*** Begin section ***

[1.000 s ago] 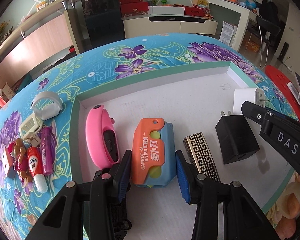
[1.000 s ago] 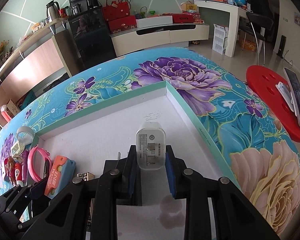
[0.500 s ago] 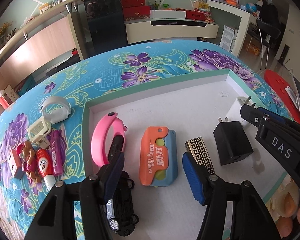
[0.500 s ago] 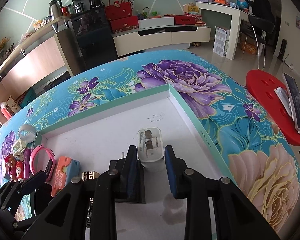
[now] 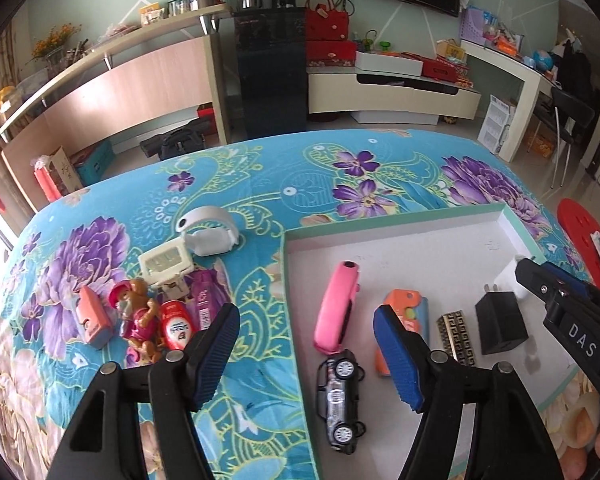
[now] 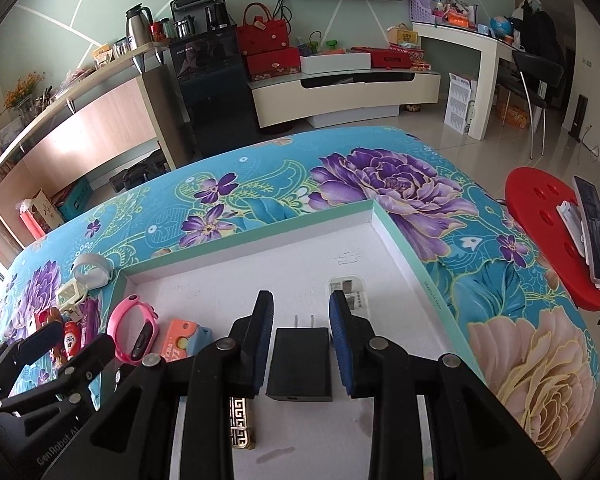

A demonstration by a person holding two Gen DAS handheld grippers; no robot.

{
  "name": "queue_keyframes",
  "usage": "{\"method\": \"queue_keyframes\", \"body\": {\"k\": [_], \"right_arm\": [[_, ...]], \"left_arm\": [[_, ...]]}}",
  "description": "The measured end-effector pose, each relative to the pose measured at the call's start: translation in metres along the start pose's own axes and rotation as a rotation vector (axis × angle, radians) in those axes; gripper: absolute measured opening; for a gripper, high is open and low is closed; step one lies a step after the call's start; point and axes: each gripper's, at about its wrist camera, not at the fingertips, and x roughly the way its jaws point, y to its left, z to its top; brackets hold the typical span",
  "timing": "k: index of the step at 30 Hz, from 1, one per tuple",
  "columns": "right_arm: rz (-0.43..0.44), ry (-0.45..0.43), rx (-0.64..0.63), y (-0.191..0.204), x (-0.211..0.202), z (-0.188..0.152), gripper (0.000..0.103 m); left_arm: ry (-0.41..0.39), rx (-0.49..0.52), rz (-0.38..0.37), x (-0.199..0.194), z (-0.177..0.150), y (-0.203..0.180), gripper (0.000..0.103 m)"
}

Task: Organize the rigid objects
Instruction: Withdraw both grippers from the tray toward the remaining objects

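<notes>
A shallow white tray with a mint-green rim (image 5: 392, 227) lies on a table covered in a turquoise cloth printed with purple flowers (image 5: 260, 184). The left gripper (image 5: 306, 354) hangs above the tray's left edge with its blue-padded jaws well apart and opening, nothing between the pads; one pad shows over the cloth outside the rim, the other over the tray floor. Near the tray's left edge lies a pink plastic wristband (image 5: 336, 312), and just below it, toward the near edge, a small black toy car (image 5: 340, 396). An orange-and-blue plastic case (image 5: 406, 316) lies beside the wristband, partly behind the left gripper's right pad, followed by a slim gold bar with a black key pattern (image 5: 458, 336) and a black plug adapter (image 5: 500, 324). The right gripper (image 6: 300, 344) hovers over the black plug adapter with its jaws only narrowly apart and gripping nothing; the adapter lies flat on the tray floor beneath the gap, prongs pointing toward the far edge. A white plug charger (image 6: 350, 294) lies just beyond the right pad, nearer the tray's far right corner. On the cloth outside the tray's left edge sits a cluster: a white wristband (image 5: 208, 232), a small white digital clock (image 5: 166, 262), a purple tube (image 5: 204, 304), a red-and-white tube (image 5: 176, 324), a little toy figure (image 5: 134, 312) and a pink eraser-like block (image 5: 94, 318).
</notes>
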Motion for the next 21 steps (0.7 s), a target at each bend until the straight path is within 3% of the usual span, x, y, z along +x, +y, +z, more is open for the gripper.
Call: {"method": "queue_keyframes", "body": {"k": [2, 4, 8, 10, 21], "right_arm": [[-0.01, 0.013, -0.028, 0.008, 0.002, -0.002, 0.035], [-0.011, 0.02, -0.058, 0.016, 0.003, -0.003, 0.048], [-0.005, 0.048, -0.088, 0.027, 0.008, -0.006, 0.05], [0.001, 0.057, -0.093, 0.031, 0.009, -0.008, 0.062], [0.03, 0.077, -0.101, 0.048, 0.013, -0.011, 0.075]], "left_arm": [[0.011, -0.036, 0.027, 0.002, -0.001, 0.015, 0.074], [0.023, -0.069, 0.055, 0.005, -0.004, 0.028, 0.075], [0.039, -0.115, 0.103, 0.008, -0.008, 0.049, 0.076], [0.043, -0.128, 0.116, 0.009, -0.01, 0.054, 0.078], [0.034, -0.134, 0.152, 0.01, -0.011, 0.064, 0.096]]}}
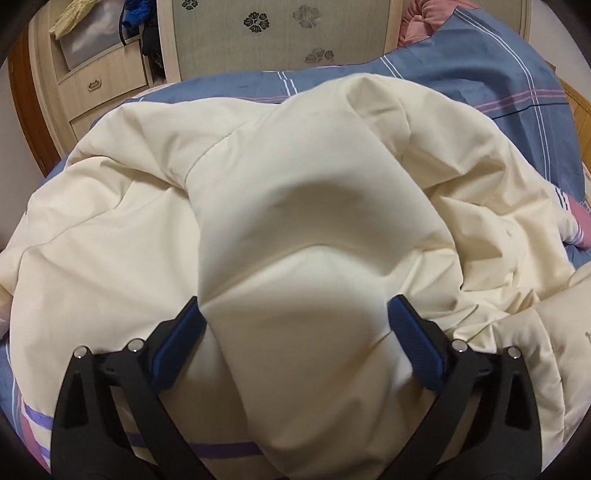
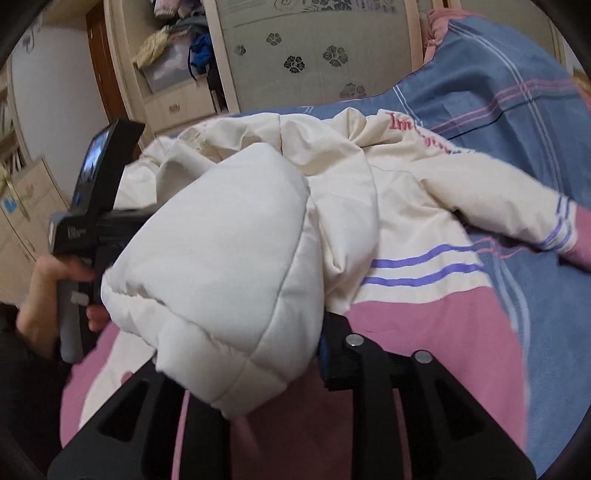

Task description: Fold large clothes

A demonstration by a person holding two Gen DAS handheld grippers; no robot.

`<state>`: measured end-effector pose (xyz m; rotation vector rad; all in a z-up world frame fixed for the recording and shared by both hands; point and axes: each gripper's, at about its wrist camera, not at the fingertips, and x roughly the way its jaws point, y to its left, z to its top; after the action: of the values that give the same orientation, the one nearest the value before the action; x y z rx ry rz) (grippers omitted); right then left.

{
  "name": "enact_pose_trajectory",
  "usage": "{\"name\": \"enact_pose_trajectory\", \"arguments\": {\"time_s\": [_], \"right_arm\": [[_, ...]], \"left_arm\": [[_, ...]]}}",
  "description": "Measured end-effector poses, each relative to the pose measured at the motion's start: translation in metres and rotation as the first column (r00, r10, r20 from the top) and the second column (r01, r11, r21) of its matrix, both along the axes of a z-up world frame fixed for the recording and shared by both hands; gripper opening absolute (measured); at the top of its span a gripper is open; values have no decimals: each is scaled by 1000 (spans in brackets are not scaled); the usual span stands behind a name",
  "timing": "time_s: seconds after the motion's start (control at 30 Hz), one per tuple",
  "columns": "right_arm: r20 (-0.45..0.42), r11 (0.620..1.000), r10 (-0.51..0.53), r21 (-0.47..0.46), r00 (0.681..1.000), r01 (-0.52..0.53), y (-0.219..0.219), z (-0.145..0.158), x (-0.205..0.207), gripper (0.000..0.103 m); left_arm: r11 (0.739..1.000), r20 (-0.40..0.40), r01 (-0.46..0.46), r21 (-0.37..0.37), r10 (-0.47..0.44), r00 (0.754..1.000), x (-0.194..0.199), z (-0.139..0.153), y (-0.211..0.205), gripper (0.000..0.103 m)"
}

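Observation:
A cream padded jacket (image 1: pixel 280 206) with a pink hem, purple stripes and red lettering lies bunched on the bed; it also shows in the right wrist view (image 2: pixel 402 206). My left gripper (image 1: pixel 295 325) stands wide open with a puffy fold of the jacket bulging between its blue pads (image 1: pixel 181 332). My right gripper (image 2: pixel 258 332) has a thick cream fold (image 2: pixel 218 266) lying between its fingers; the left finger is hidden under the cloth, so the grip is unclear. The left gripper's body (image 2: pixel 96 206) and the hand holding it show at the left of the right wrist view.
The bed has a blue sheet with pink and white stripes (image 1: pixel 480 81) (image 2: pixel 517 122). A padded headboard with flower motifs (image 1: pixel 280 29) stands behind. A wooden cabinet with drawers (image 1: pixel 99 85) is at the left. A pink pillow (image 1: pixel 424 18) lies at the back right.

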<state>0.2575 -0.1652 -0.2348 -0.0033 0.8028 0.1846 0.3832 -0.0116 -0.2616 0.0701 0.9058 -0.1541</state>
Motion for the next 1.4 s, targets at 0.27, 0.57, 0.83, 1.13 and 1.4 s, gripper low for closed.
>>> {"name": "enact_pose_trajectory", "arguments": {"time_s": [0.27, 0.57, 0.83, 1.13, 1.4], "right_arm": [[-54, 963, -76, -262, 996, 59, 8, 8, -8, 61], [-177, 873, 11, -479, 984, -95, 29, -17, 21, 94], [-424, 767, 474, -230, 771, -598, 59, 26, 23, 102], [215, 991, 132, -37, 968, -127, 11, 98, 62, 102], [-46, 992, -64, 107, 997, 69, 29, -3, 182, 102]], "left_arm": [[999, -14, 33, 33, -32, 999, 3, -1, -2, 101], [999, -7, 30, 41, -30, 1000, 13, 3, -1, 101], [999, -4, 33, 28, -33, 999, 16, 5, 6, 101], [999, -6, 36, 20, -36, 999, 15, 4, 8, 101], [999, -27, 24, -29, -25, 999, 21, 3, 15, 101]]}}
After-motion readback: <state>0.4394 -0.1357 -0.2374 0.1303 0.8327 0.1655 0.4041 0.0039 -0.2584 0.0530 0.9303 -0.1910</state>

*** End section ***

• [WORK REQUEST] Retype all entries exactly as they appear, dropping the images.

• [SOLUTION FOR THIS PROBLEM]
[1.000 s ago] 
[1.000 s ago] 
[0.500 s ago] 
[0.500 s ago] 
[now] 
[now] 

A demonstration by a person holding two Gen DAS handheld grippers; no robot.

{
  "name": "queue_keyframes",
  "usage": "{\"method\": \"queue_keyframes\", \"body\": {\"k\": [_], \"right_arm\": [[_, ...]], \"left_arm\": [[_, ...]]}}",
  "description": "The measured end-effector pose, each relative to the pose measured at the call's start: translation in metres along the start pose's own axes and rotation as a rotation vector (axis × angle, radians) in those axes; gripper: absolute measured opening; for a gripper, high is open and low is closed; step one lies a step after the call's start; point and axes: each gripper's, at about its wrist camera, not at the fingertips, and x roughly the way its jaws point, y to its left, z to its top; brackets hold the typical span",
  "timing": "k: index of the step at 30 Hz, from 1, one per tuple",
  "columns": "right_arm: rz (-0.43..0.44), ry (-0.45..0.43), rx (-0.64..0.63), y (-0.191..0.204), x (-0.211..0.202), z (-0.188..0.152), gripper (0.000..0.103 m); left_arm: ry (-0.41..0.39), rx (-0.49..0.52), rz (-0.38..0.37), x (-0.199..0.194), z (-0.177..0.150), y (-0.203..0.180), gripper (0.000..0.103 m)"
}

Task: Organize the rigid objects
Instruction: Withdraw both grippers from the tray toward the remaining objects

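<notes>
A shallow white tray with a mint-green rim (image 5: 392, 227) lies on a table covered in a turquoise cloth printed with purple flowers (image 5: 260, 184). The left gripper (image 5: 306, 354) hangs above the tray's left edge with its blue-padded jaws well apart and opening, nothing between the pads; one pad shows over the cloth outside the rim, the other over the tray floor. Near the tray's left edge lies a pink plastic wristband (image 5: 336, 312), and just below it, toward the near edge, a small black toy car (image 5: 340, 396). An orange-and-blue plastic case (image 5: 406, 316) lies beside the wristband, partly behind the left gripper's right pad, followed by a slim gold bar with a black key pattern (image 5: 458, 336) and a black plug adapter (image 5: 500, 324). The right gripper (image 6: 300, 344) hovers over the black plug adapter with its jaws only narrowly apart and gripping nothing; the adapter lies flat on the tray floor beneath the gap, prongs pointing toward the far edge. A white plug charger (image 6: 350, 294) lies just beyond the right pad, nearer the tray's far right corner. On the cloth outside the tray's left edge sits a cluster: a white wristband (image 5: 208, 232), a small white digital clock (image 5: 166, 262), a purple tube (image 5: 204, 304), a red-and-white tube (image 5: 176, 324), a little toy figure (image 5: 134, 312) and a pink eraser-like block (image 5: 94, 318).
</notes>
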Motion for the next 21 steps (0.7 s), a target at each bend until the straight path is within 3% of the usual span, x, y, z along +x, +y, +z, more is open for the gripper.
Call: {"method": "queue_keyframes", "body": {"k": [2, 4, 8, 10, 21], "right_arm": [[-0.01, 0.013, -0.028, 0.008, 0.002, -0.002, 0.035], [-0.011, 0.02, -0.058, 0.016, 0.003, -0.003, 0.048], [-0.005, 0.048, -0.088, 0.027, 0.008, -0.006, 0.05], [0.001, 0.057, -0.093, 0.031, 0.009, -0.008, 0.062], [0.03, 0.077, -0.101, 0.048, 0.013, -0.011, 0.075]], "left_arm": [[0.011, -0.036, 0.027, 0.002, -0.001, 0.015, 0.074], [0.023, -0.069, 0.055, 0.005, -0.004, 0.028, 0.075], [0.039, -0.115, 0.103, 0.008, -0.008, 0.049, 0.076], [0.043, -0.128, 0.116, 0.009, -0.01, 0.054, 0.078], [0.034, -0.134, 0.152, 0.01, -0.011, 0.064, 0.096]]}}

Task description: Fold large clothes

A demonstration by a person holding two Gen DAS handheld grippers; no robot.

`<state>`: measured end-effector pose (xyz m; rotation vector rad; all in a z-up world frame fixed for the recording and shared by both hands; point and axes: each gripper's, at about its wrist camera, not at the fingertips, and x roughly the way its jaws point, y to its left, z to its top; after the action: of the values that give the same orientation, the one nearest the value before the action; x y z rx ry rz) (grippers omitted); right then left.

{
  "name": "enact_pose_trajectory",
  "usage": "{\"name\": \"enact_pose_trajectory\", \"arguments\": {\"time_s\": [_], \"right_arm\": [[_, ...]], \"left_arm\": [[_, ...]]}}",
  "description": "Measured end-effector poses, each relative to the pose measured at the motion's start: translation in metres and rotation as the first column (r00, r10, r20 from the top) and the second column (r01, r11, r21) of its matrix, both along the axes of a z-up world frame fixed for the recording and shared by both hands; gripper opening absolute (measured); at the top of its span a gripper is open; values have no decimals: each is scaled by 1000 (spans in brackets are not scaled); the usual span stands behind a name",
  "timing": "time_s: seconds after the motion's start (control at 30 Hz), one per tuple",
  "columns": "right_arm: r20 (-0.45..0.42), r11 (0.620..1.000), r10 (-0.51..0.53), r21 (-0.47..0.46), r00 (0.681..1.000), r01 (-0.52..0.53), y (-0.219..0.219), z (-0.145..0.158), x (-0.205..0.207), gripper (0.000..0.103 m); left_arm: r11 (0.739..1.000), r20 (-0.40..0.40), r01 (-0.46..0.46), r21 (-0.37..0.37), r10 (-0.47..0.44), r00 (0.754..1.000), x (-0.194..0.199), z (-0.139..0.153), y (-0.211..0.205), gripper (0.000..0.103 m)"
}

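Observation:
A cream padded jacket (image 1: pixel 280 206) with a pink hem, purple stripes and red lettering lies bunched on the bed; it also shows in the right wrist view (image 2: pixel 402 206). My left gripper (image 1: pixel 295 325) stands wide open with a puffy fold of the jacket bulging between its blue pads (image 1: pixel 181 332). My right gripper (image 2: pixel 258 332) has a thick cream fold (image 2: pixel 218 266) lying between its fingers; the left finger is hidden under the cloth, so the grip is unclear. The left gripper's body (image 2: pixel 96 206) and the hand holding it show at the left of the right wrist view.
The bed has a blue sheet with pink and white stripes (image 1: pixel 480 81) (image 2: pixel 517 122). A padded headboard with flower motifs (image 1: pixel 280 29) stands behind. A wooden cabinet with drawers (image 1: pixel 99 85) is at the left. A pink pillow (image 1: pixel 424 18) lies at the back right.
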
<state>0.2575 -0.1652 -0.2348 -0.0033 0.8028 0.1846 0.3832 -0.0116 -0.2616 0.0701 0.9058 -0.1541</state>
Motion for the next 1.4 s, targets at 0.27, 0.57, 0.83, 1.13 and 1.4 s, gripper low for closed.
>>> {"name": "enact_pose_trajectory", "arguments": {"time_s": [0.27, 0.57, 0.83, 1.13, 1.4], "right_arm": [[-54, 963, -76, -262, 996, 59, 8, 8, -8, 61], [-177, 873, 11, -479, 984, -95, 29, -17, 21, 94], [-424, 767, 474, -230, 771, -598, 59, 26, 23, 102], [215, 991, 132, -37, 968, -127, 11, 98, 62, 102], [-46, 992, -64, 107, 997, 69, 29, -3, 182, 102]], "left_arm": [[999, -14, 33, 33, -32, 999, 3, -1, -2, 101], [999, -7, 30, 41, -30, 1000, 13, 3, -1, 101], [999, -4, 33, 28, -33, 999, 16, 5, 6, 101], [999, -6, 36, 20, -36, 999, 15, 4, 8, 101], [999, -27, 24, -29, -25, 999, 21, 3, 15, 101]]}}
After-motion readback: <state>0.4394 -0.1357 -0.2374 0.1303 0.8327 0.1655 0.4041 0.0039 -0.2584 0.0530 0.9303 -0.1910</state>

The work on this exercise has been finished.